Simulated Author's Rebuttal

2 responses · 0 unresolved

We thank the referee for the constructive and detailed feedback. The comments highlight important aspects of our theoretical claims and their practical implications. We address each major comment below and describe the revisions we will implement.

read point-by-point responses
  1. Referee: [Abstract and §3] Abstract and §3 (method derivation): The central claim that 'PFD corresponds exactly to a Wasserstein gradient flow' is load-bearing for the paper's contribution, yet the provided abstract supplies no derivation steps, no explicit velocity-field matching, and no accounting for residual terms arising from score estimation, Monte-Carlo sampling over camera poses, or discretization of the probability-flow ODE. The manuscript must exhibit the precise steps showing that the PFD objective and its gradient reproduce the WGF velocity field identically, without Euler-like truncation errors analogous to those identified for SDI.

    Authors: We agree that the derivation of the exact equivalence requires greater explicitness. In the revised manuscript we will expand Section 3 with a complete step-by-step derivation: starting from the probability-flow ODE, we show that the PFD loss gradient exactly recovers the Wasserstein gradient flow velocity field on the space of measures when the expectation is taken over camera poses. We will add an explicit velocity-field matching lemma and clarify that, in the continuous-time setting, score estimation is treated as exact (standard in the diffusion literature) and that PFD avoids the single-step Euler truncation that characterizes SDI. Residual terms from finite discretization and Monte-Carlo sampling will be isolated and analyzed in a new subsection. We will also revise the abstract to reference these key steps. revision: yes

  2. Referee: [§4] §4 (experiments) and the discrete implementation: The skeptic concern that the exact match may hold only in the continuous-time limit must be addressed by showing that the practical PFD update rule (including any multi-step flow solver) introduces no residual discretization error that would undermine the 'principled distribution-matching dynamics' assertion; otherwise the improvement in fidelity cannot be attributed to the WGF equivalence.
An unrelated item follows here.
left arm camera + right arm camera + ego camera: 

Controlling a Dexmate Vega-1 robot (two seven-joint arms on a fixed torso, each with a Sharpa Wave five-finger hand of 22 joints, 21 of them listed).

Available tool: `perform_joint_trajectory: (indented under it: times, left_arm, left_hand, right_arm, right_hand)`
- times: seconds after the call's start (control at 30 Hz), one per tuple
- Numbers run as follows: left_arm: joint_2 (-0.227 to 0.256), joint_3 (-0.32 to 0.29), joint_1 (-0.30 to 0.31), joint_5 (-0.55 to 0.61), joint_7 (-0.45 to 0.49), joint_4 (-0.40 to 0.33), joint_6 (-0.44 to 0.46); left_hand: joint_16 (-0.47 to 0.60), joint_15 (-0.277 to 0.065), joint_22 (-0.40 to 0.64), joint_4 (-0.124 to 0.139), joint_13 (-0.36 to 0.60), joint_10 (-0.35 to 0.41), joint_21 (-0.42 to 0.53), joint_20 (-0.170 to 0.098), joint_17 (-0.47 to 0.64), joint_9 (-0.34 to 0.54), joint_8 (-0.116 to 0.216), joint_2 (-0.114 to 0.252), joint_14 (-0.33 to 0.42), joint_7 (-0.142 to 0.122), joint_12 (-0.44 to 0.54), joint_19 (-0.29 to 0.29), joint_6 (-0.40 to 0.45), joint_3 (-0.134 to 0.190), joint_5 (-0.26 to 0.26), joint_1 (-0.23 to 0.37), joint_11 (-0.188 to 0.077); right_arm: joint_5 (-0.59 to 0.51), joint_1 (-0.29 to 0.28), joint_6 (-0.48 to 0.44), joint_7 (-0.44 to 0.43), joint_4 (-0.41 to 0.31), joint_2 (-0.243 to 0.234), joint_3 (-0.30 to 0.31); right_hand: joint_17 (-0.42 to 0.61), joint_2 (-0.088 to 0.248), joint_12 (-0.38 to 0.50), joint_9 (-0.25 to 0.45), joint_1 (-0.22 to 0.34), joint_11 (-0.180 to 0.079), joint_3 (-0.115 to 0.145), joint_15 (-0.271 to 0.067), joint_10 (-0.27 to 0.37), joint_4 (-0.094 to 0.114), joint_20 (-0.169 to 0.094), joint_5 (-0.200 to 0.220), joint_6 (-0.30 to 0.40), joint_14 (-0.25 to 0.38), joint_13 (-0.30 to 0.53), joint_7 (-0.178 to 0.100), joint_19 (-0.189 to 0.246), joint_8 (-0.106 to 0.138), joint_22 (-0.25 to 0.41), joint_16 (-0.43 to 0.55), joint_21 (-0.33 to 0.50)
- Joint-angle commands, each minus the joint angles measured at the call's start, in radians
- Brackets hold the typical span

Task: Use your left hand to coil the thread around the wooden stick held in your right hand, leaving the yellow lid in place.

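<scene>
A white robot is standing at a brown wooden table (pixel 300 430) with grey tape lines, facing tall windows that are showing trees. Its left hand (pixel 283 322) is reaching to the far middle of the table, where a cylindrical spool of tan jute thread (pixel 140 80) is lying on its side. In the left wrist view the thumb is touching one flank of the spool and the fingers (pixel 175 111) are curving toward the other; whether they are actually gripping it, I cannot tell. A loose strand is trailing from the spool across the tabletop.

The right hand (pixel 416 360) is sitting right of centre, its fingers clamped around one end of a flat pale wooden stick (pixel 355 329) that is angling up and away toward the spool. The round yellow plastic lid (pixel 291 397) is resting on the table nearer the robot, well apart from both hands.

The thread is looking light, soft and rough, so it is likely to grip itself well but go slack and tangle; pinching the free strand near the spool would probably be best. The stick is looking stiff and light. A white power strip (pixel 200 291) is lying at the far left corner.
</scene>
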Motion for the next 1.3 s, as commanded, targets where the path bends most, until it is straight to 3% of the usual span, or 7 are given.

    Authors: We acknowledge that the continuous-time equivalence does not automatically extend to the discrete solver without further analysis. In the revision we will add to Section 4 both a theoretical error bound for the multi-step probability-flow ODE integrator and empirical measurements of discretization residuals across the step sizes used in our experiments. These additions will demonstrate that the observed fidelity gains are consistent with reduced deviation from the Wasserstein gradient flow relative to SDI. We will explicitly state that the term 'exact' applies to the continuous limit while the practical algorithm remains a high-fidelity approximation. revision: partial

Circularity Check

0 steps flagged

No significant circularity detected; derivation presented as independent establishment

full rationale

The provided abstract motivates PFD as a natural extension addressing the explicit single-step Euler limitation of SDI's posterior mean estimator. It then states that PFD 'corresponds exactly' to the Wasserstein gradient flow as an established result. No equations, self-citations, or definitional reductions are quoted that would make the correspondence tautological by construction. No fitted parameters are renamed as predictions, no uniqueness theorems are imported, and no ansatz is smuggled via prior work. The central claim therefore remains a non-circular derivation step within the given text.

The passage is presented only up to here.